* [What the exercise asks]
Go through the data and copy every line in which "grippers" appears.

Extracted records

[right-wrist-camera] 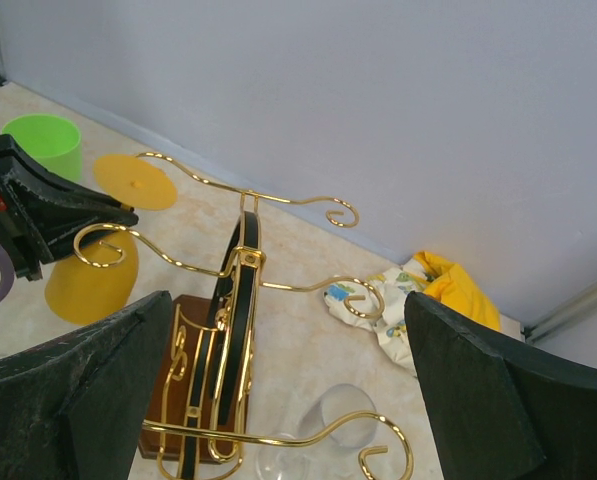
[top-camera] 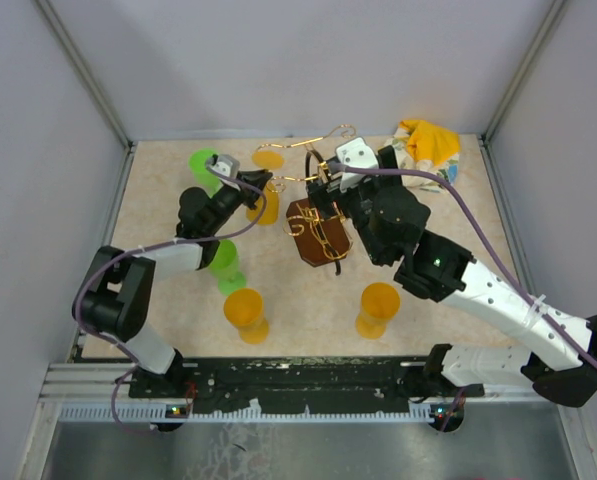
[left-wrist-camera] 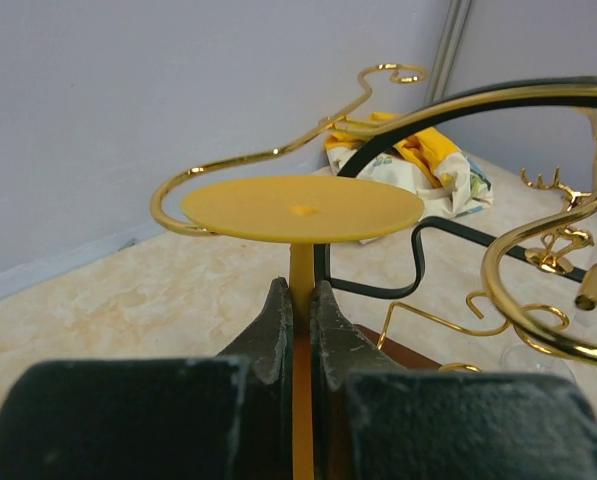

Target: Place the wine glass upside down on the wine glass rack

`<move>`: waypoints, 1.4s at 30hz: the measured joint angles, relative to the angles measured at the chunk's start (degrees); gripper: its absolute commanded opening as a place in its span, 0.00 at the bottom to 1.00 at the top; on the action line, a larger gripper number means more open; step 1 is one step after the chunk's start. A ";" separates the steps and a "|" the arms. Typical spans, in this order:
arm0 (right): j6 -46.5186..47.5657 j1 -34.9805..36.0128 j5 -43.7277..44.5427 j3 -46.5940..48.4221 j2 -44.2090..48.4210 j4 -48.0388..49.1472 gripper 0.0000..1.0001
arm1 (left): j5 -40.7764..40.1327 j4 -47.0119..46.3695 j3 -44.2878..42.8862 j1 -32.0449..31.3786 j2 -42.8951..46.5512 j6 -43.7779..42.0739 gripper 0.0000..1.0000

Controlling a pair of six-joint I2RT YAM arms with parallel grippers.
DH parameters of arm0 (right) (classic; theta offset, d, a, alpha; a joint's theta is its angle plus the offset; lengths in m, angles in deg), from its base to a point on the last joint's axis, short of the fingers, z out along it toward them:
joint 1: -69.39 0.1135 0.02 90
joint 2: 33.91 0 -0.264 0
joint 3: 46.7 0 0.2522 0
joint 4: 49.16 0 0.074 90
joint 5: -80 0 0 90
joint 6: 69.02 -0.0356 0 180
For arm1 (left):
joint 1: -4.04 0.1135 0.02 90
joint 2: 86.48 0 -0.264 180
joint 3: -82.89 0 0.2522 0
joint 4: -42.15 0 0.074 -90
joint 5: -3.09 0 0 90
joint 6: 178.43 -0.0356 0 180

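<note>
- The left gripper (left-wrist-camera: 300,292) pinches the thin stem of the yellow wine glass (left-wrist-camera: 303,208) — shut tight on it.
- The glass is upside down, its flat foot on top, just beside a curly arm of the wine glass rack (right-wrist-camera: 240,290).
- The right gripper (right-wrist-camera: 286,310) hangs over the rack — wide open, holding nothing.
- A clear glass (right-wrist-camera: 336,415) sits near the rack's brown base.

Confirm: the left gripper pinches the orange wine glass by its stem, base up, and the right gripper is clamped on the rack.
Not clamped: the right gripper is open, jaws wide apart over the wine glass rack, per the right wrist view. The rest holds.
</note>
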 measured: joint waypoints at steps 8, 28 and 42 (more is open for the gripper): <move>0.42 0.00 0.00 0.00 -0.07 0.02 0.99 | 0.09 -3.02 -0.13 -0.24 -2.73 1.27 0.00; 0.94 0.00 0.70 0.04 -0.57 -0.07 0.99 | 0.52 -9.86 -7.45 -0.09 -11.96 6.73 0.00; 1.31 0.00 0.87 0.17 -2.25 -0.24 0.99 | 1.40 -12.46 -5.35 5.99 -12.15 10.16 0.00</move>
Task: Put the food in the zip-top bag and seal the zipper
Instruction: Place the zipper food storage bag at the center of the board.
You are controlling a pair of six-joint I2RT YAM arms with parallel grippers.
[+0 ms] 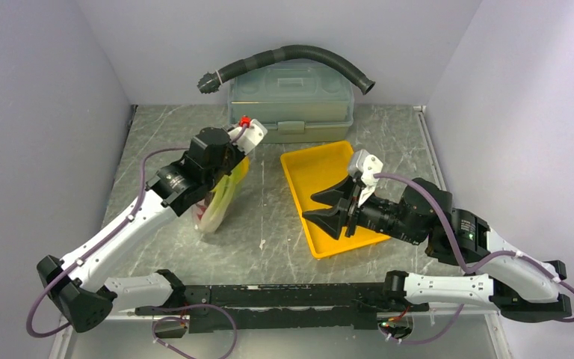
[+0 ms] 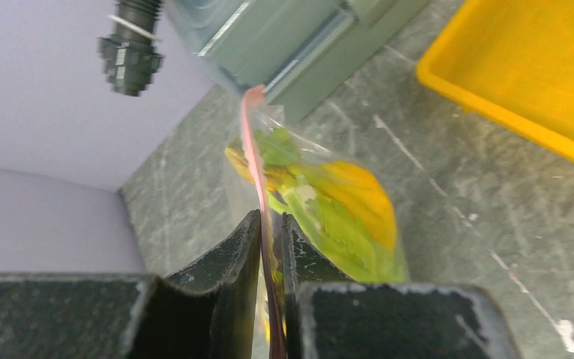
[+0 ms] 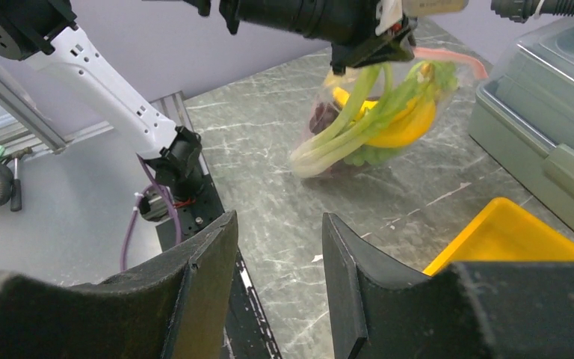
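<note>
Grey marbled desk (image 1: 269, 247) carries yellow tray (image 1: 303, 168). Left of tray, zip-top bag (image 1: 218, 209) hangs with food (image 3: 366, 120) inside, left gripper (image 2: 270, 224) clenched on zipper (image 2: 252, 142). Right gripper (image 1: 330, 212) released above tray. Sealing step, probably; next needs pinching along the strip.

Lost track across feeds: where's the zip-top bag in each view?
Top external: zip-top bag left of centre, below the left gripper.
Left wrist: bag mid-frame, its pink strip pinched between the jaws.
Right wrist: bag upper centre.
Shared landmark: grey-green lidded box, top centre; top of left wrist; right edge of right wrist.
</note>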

* [Exercise solution]
Controlling a pair of six-joint I2RT YAM arms with parallel grippers.
You are controlling a pair of six-joint I2RT YAM arms with parallel grippers.

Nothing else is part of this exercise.